→ Assigned task
Reproduce each line of the data exactly as it is.

→ Information provided
§ §

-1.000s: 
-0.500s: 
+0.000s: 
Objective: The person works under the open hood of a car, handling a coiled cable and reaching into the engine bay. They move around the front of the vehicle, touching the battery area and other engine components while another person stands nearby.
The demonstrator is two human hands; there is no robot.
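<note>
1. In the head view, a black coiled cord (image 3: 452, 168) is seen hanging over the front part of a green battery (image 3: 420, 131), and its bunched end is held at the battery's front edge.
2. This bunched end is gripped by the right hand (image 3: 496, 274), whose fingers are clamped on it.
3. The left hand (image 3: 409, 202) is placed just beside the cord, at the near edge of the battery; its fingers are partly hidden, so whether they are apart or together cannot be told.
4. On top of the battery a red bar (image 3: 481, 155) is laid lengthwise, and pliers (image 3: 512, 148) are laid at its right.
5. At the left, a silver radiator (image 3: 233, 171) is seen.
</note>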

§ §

→ Answer to this exercise
-1.000s: 
-0.500s: 
+0.000s: 
Objective: The person works under the open hood of a car, handling a coiled cable and reaching into the engine bay. They move around the front of the vehicle, touching the battery area and other engine components while another person stands nearby.
The demonstrator is two human hands; there is no robot.
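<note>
1. In the head view, a black coiled cord (image 3: 452, 168) is seen hanging over the front part of a green battery (image 3: 420, 131), and its bunched end is held at the battery's front edge.
2. This bunched end is gripped by the right hand (image 3: 496, 274), whose fingers are clamped on it.
3. The left hand (image 3: 409, 202) is placed just beside the cord, at the near edge of the battery; its fingers are partly hidden, so whether they are apart or together cannot be told.
4. On top of the battery a red bar (image 3: 481, 155) is laid lengthwise, and pliers (image 3: 512, 148) are laid at its right.
5. At the left, a silver radiator (image 3: 233, 171) is seen.
</note>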

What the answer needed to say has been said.